Please copy each line of the records below that includes the word "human".

══ Information provided

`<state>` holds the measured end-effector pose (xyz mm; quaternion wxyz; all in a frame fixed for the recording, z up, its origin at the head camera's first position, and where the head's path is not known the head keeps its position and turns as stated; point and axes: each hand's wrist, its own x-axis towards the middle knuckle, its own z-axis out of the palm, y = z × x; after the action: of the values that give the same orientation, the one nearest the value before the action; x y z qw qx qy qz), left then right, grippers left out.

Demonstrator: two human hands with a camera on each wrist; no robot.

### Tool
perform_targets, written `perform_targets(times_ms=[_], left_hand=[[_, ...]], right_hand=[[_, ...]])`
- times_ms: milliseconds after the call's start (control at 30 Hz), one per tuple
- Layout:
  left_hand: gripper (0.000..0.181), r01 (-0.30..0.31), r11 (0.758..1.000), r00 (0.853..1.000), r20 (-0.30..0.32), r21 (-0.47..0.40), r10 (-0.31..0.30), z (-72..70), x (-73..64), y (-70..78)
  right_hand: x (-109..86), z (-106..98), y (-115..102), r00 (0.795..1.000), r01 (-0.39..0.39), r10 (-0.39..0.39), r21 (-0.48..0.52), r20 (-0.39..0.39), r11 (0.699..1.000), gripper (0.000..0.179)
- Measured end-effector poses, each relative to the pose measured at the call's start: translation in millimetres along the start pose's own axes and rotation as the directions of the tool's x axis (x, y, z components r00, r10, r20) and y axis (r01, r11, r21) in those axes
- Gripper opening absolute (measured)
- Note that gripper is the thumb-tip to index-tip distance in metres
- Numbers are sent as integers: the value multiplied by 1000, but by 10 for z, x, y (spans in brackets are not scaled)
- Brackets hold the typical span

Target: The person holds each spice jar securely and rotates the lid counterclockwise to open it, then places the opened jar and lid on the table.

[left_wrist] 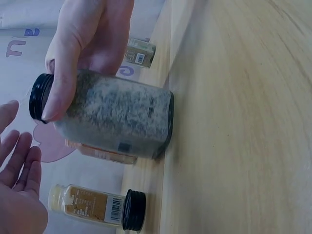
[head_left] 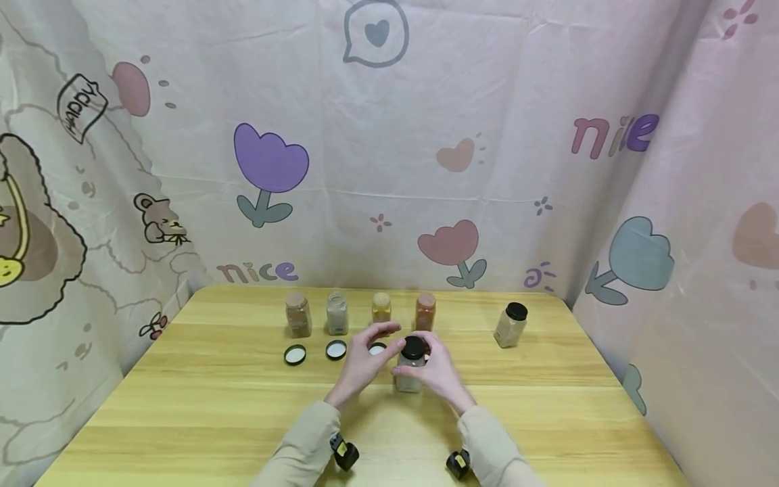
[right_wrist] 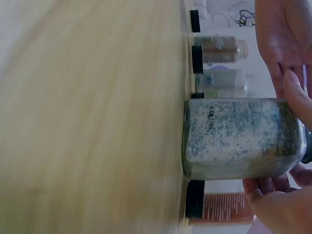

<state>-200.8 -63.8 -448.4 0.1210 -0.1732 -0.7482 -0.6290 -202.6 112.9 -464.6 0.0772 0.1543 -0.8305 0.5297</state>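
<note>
A square glass jar [head_left: 409, 383] with a black lid [head_left: 414, 348] stands upright at the table's middle, holding greyish-white contents. My right hand [head_left: 441, 370] grips it near the top, thumb across its front, as the left wrist view shows on the jar [left_wrist: 117, 112]. To the left, my left hand [head_left: 363, 362] is held beside the lid with fingers apart and loosely bent. In the left wrist view this hand [left_wrist: 19, 195] has nothing between its fingers. The right wrist view shows the jar's speckled side [right_wrist: 234, 131] up close.
Behind stand lidless jars: brown [head_left: 299, 316], whitish [head_left: 337, 315], yellow [head_left: 381, 308] and orange-red [head_left: 425, 312]. Black-rimmed lids [head_left: 295, 355] lie in front of them, one [head_left: 377, 348] partly behind my left hand. A black-lidded jar [head_left: 511, 326] stands at the right on the wooden table [head_left: 182, 406].
</note>
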Motion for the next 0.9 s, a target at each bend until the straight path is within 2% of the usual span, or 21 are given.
perform_targets(times_ms=[100,200,333,433,600,767,900], left_hand=[[33,11,1000,1000,11,19,-11,-9,-4,10],[34,7,1000,1000,18,28,-8,-13,-4,9],[35,0,999,1000,28,36,-1,-27,1,2],[35,-4,999,999,53,36,2,-31,5,-18],[39,-10,999,993,118,52,4,-6,13,-28],[45,-16,997,982,188,79,0,7,20,-18],[47,-13,997,976,218,78,-5,10,25,-18]], right_hand=[[3,15,-12,1000,-16,15,37,20,999,69],[16,-34,7,996,-24,15,97,89,995,74],[40,-167,89,975,-4,-31,161,220,987,75],[47,-225,168,959,6,-64,209,275,978,69],[59,-219,245,946,6,-86,246,313,969,59],[73,-195,245,950,-22,-52,231,307,973,56],[79,-187,223,951,-29,-40,218,306,976,56]])
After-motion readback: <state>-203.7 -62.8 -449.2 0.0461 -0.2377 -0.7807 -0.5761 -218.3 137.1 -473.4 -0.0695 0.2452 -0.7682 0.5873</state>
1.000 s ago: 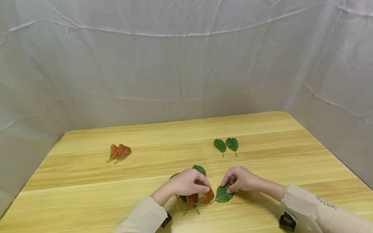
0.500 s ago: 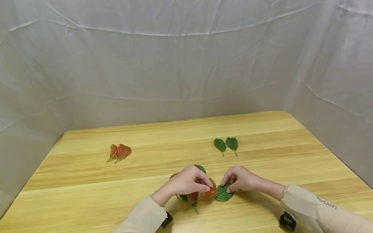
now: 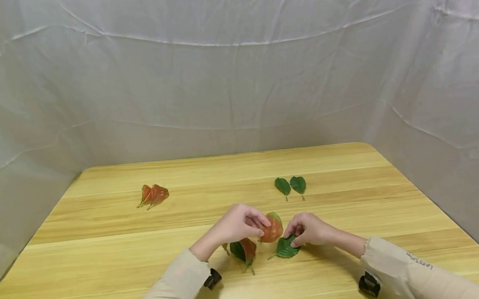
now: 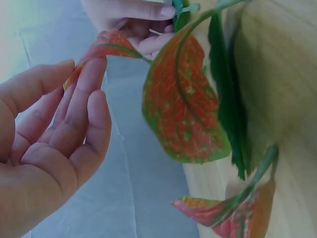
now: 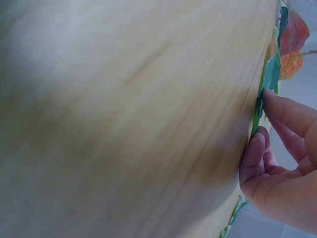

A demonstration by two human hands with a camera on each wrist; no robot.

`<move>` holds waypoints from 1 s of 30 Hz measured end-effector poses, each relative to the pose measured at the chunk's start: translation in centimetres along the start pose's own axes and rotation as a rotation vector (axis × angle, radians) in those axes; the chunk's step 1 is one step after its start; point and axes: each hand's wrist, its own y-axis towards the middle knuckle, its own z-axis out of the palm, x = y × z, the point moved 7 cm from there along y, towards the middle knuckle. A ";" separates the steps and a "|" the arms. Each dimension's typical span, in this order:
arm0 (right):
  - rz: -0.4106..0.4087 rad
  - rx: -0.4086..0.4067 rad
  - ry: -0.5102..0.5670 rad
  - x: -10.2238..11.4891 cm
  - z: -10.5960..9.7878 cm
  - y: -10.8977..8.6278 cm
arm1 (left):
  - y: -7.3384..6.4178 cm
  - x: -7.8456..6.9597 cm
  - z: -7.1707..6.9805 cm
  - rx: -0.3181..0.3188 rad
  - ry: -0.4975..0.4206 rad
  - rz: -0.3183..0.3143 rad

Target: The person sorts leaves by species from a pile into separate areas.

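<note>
Between thumb and fingers my left hand pinches a red leaf with a greenish tip, raised over the middle of the table. My right hand pinches the edge of a green serrated leaf close over the wood, its stem pointing left. Below my left hand lie another green leaf and a red leaf, overlapping, partly hidden by the hand. In the left wrist view, a red leaf speckled with green stands out in front of a green one, and a smaller red leaf is lower down.
Two overlapping red leaves lie at the back left of the wooden table. Two green leaves sit side by side at the back right. Grey sheeting hangs behind and along both sides.
My left hand has lifted the red leaf from the small pile, up and slightly right, uncovering more of the leaves beneath. My right hand has stayed in place with its green leaf.
</note>
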 end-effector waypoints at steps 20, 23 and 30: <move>0.014 0.003 0.021 0.1 0.0 -0.1 | -0.9 0.8 -4.7 -0.220 0.051 -0.043; 0.016 0.003 0.031 0.2 0.0 -0.2 | -1.1 1.2 -5.3 -0.251 0.045 -0.057; 0.008 0.006 0.009 0.1 0.0 -0.2 | -1.6 1.9 -6.4 -0.308 0.047 -0.092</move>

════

Result
Demonstrator: two human hands with a camera on each wrist; no robot.
A demonstration by two human hands with a camera on each wrist; no robot.

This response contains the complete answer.